By Ashley McDougal, Staff Writer

For many, now is the time to be out of doors planting and gardening and enjoying the fruits of their labor and of Mother Nature’s.

This is the case with Evelyn Etheredge, long time Chiefland resident, who said, “people identify me by ‘oh, you live on the corner down there by the traffic light where all of those beautiful wildflowers are.’”

Almost 92 years old and it’s not unusual to drive past and see her petite frame out working in her yard, pulling weeds as she goes on her walks. Though it is the season to do so, Etheridge is one who will not be pulling out her lawn mower anytime soon. 

“I love Mother Nature things and I had some wild flowers growing in this part of the yard that I didn’t keep mowed. I just came to love wild flowers,” she said. Every spring now, her two-acre property is filled with multi-colored phlox and yellow coreopsis, the state wildflower, among other blooms, some planted, but the majority of which have seeded naturally.

Etheredge expresses appreciation for the beauty that surrounds her home as she said, “I think I feel like that’s God smiling down upon me with such a spread.” She went on to explain that there are two types of growth, wildflowers and weeds, pointing out some purple flowers that she says many consider weeds.

“So anything that has a flower on it I protect, and my flowers attract a lot of attention from people passing. Many stop and make pictures … any plant with leaves that blooms, I protect.”

She doesn’t mind the attention or sharing her yard. On the contrary, Etheredge said that she often goes out and strikes up a conversation with those stopping because they are admiring her flowers as she does. It gives them something in common to talk about. She used to put up signs asking people to enjoy her flowers, but not to pick them, though she has made an exception now and then for someone asking permission to pick flowers for a loved one.

What advice would she give to others hoping to grow their own? “I tell them, when they go to seed, they can come gather seed, but you don’t have very good luck trying to transplant a wildflower. Mother nature takes care of that.”

There’s a lot more to her story than the beautiful blooms that fill her yard. Etheredge has a history in Chiefland, in Hardeetown, and she has been an inspiration to some in the community.

Born on a farm in the rural part of Newberry, she was the next to youngest of 10 children and now the only one living. She graduated from high school in 1941, attended three years of college at Berry College in Georgia and then finished her final year at the University of Georgia in 1946.

She moved to Chiefland to fill a position teaching Economics at the high school. She lived with a roommate who was a teacher and also ran a boarding house.

“My roommate had a boyfriend whose cousin she introduced me to and end of story, we lived happily ever after,” Etheredge said of her and her late husband, B.T. Etheredge, to whom she was married for more than 50 years.

“I grew up on a farm. I didn’t want to marry a farmer because they have such a hard life, but that changed,” she said with a smile. “I learned to love farming because it was close to the earth.”
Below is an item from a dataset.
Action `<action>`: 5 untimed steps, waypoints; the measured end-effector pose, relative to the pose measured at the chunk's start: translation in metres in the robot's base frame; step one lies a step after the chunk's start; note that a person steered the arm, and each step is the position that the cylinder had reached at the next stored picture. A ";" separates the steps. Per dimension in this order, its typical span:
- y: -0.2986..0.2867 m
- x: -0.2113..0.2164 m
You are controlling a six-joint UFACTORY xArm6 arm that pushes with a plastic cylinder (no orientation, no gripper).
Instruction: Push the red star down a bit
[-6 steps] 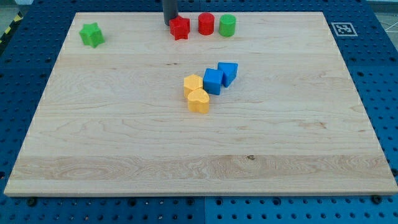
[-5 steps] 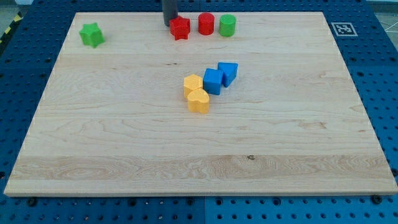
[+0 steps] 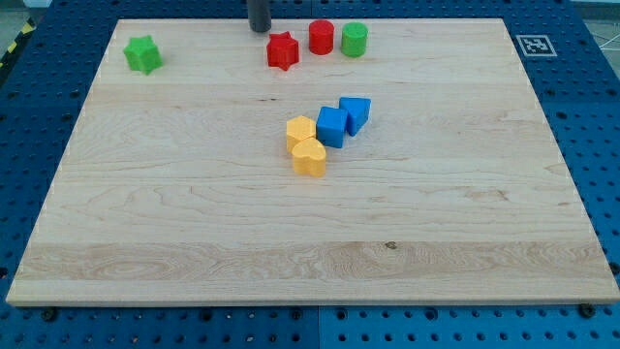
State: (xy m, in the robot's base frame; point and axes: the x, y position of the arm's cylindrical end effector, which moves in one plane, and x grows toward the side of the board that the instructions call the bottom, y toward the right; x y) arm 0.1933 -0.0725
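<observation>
The red star point(image 3: 282, 50) lies near the view's top edge of the wooden board point(image 3: 174, 213), left of a red cylinder point(image 3: 322, 37) and a green cylinder point(image 3: 354, 39). My tip point(image 3: 259, 29) is up and to the left of the red star, apart from it by a small gap. The rod comes in from the view's top.
A green star point(image 3: 143, 54) sits at the top left. Near the middle, a blue cube point(image 3: 332, 126) and a blue wedge-like block point(image 3: 356, 113) touch, with two yellow blocks point(image 3: 301, 132) point(image 3: 310, 156) just left and below them.
The red star has slid slightly down and right. My tip has drawn back up and to the left, off the star.
</observation>
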 end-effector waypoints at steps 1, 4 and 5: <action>0.045 0.013; 0.046 0.042; 0.042 0.074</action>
Etheredge later taught second grade and became part of the reason one of her students chose to also teach. Now teaching second grade, her former student invited Etheredge, in recent years, to come back and read to her class. Etheredge said she had such a good time during the experience.

When asked how long she taught for, Etheredge said, “Not as long as I could have, but I wanted to stop while the sun was still shining.”


Looking for advice on how to make your yard and plantings flourish? According to Barbara Edmonds, Homeowner Horticulture Program Assistant with the University of Florida IFAS Extension office in Levy County, one plant doesn’t suit all. She explained that providing resources where people can go for information is far more valuable than saying do this or do that as soil types and environments vary greatly. For an online database of Florida plants and an interactive yard tool visit  HYPERLINK "http://floridayards.org/" \t "_blank" http://floridayards.org/ or contact your local county extension office for further assistance.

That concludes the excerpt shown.